Friday, January 30, 2009

Around the camp Vol 3

Since the switch off from the dome, due to lack of earth bag material, I have been putting some work in the garden. Mainly this has involved working with direction from the current garden maestro, Iain who hails originally from Australia but now calls the UK home during the summer and Sadhana forest home during the winter. Comparing the British wreather to Minneapolis, it does not seem too bad, but its not a stretch to say that southern India has better weather during the winter months.
The main garden structure can be seen in the fencing photo at the top. The garden area is laid out with vertical stakes and lined with sticks and twigs on the inside. Once the barrier is complete, earth is placed in the center, which holds the sticks in place and provides the raised bed area for planting.

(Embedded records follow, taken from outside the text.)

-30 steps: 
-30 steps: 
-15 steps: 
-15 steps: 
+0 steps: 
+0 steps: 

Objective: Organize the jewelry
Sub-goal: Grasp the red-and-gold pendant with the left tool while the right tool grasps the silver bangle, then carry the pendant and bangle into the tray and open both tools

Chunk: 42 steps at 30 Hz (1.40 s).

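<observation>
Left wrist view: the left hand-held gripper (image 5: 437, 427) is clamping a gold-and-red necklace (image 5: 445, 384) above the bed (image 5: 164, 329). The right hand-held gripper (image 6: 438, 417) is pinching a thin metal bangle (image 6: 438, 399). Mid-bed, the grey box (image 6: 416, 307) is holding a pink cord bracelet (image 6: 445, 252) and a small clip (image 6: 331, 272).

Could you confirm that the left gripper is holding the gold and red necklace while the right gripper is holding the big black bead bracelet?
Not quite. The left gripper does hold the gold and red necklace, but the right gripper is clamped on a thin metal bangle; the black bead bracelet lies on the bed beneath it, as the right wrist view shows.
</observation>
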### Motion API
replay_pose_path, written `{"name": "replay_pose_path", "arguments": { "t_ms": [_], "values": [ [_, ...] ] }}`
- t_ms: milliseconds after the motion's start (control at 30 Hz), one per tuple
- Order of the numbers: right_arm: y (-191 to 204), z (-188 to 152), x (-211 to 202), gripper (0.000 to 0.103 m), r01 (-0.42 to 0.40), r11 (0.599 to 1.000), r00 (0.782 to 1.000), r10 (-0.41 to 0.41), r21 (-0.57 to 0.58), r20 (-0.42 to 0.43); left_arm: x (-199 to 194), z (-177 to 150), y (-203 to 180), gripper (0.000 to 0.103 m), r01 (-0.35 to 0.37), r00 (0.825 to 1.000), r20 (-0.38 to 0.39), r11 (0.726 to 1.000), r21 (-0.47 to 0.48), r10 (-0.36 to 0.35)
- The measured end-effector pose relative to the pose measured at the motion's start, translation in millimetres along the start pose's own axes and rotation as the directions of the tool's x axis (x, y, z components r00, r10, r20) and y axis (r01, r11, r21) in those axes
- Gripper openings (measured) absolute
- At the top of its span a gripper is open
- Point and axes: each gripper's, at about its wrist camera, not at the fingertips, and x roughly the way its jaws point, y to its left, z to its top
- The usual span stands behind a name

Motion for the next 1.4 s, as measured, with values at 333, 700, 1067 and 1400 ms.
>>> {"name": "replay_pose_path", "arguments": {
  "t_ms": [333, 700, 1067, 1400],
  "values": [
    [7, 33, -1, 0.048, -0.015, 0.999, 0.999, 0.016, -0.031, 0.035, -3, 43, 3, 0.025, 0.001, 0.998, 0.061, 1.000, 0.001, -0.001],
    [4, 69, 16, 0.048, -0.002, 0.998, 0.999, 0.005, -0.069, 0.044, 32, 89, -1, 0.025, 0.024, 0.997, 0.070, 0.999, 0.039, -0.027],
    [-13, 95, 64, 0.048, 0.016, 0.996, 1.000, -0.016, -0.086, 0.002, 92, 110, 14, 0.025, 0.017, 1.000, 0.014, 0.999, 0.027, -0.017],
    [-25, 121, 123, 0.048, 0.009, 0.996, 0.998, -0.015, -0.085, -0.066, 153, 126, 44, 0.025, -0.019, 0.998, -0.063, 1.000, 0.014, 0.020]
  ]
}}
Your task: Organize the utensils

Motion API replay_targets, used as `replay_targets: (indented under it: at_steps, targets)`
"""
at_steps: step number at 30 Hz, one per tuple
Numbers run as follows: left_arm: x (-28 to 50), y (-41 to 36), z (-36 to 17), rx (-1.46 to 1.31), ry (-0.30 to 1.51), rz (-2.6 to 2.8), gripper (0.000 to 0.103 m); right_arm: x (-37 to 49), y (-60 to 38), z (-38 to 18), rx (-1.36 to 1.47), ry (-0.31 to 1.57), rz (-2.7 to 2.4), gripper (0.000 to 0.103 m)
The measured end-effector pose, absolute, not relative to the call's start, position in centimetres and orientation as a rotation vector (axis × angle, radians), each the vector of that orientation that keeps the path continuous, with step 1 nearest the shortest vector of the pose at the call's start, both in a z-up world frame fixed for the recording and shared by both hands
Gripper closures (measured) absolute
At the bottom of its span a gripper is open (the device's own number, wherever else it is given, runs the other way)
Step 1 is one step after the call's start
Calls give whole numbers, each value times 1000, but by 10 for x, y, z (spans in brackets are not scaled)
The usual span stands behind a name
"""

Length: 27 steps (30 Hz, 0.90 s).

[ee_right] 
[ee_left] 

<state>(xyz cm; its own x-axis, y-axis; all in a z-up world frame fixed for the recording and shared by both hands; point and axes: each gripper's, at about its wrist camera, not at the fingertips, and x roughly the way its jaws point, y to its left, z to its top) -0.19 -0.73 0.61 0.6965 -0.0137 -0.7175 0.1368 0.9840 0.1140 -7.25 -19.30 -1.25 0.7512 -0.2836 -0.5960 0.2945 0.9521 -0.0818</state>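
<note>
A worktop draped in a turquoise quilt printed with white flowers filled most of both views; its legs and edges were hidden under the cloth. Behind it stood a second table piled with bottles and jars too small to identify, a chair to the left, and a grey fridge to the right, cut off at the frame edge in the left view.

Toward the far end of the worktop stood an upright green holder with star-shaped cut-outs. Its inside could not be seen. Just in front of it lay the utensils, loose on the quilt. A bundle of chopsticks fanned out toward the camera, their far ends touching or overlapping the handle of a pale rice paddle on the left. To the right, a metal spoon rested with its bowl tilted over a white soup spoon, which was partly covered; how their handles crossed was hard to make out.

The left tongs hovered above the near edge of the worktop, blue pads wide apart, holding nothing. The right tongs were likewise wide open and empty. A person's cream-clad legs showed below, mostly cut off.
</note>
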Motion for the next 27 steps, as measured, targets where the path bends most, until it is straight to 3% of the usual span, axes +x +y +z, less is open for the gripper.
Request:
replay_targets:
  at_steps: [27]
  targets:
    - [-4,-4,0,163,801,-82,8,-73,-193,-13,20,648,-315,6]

The thing that keeps all of this working properly, with enough water to provide sustenance for life, are the buntings found all over SF (seen in the second photo). Buntings are made by moving earth and placing it in a manner that keeps water from leaving the land it falls on during a rain storm. Here at Sadhana they were started at the highest point of the property, necessarry to avoid a snowball effect that would destroy lower bundings. The earth piles are combined with trenches and dams to allow the soil to hold more water and slowly distribute it to the plants. Originally when Aviram and Yorit arrived here there was none of this and the water, even during monsoon season, would simply run over the land into the canyon nearby and the ground would be dry quickly, leaving no hope for plant life to grow.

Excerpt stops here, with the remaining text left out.